■ Data provided:
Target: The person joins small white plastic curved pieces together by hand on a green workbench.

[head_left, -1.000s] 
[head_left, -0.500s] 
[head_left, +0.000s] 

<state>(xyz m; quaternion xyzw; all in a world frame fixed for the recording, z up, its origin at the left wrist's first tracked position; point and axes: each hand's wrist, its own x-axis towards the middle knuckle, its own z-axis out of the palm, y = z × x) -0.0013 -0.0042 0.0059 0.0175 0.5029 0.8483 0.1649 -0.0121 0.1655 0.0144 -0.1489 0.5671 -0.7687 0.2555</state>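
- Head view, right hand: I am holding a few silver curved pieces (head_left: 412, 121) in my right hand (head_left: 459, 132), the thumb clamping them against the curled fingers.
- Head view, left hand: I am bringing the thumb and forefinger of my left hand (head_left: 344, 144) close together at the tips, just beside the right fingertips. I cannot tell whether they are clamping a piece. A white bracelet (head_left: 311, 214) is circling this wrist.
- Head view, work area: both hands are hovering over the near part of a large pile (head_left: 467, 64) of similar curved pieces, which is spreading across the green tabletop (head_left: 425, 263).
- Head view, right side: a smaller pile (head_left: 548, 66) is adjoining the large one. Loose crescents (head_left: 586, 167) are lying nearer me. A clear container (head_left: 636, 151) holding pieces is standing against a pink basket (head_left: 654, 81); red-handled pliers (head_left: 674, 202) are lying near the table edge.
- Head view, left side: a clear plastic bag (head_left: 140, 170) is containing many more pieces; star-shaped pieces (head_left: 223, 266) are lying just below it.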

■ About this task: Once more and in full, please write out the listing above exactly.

■ Output of the task:
Target: The person joins small white plastic curved pieces together by hand on a green workbench.

[head_left, -1.000s] 
[head_left, -0.500s] 
[head_left, +0.000s] 

<state>(xyz m; quaternion xyzw; all in a world frame fixed for the recording, z up, its origin at the left wrist's first tracked position; point and axes: each hand's wrist, its own x-axis towards the middle knuckle, its own z-axis out of the palm, y = z × x) -0.0013 -0.0042 0.0059 0.0175 0.5029 0.8483 0.1649 -0.0121 0.1655 0.0144 -0.1489 0.5671 -0.7687 0.2555</state>
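- Head view, right hand: I am holding a few silver curved pieces (head_left: 412, 121) in my right hand (head_left: 459, 132), the thumb clamping them against the curled fingers.
- Head view, left hand: I am bringing the thumb and forefinger of my left hand (head_left: 344, 144) close together at the tips, just beside the right fingertips. I cannot tell whether they are clamping a piece. A white bracelet (head_left: 311, 214) is circling this wrist.
- Head view, work area: both hands are hovering over the near part of a large pile (head_left: 467, 64) of similar curved pieces, which is spreading across the green tabletop (head_left: 425, 263).
- Head view, right side: a smaller pile (head_left: 548, 66) is adjoining the large one. Loose crescents (head_left: 586, 167) are lying nearer me. A clear container (head_left: 636, 151) holding pieces is standing against a pink basket (head_left: 654, 81); red-handled pliers (head_left: 674, 202) are lying near the table edge.
- Head view, left side: a clear plastic bag (head_left: 140, 170) is containing many more pieces; star-shaped pieces (head_left: 223, 266) are lying just below it.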

There is no more to this exercise.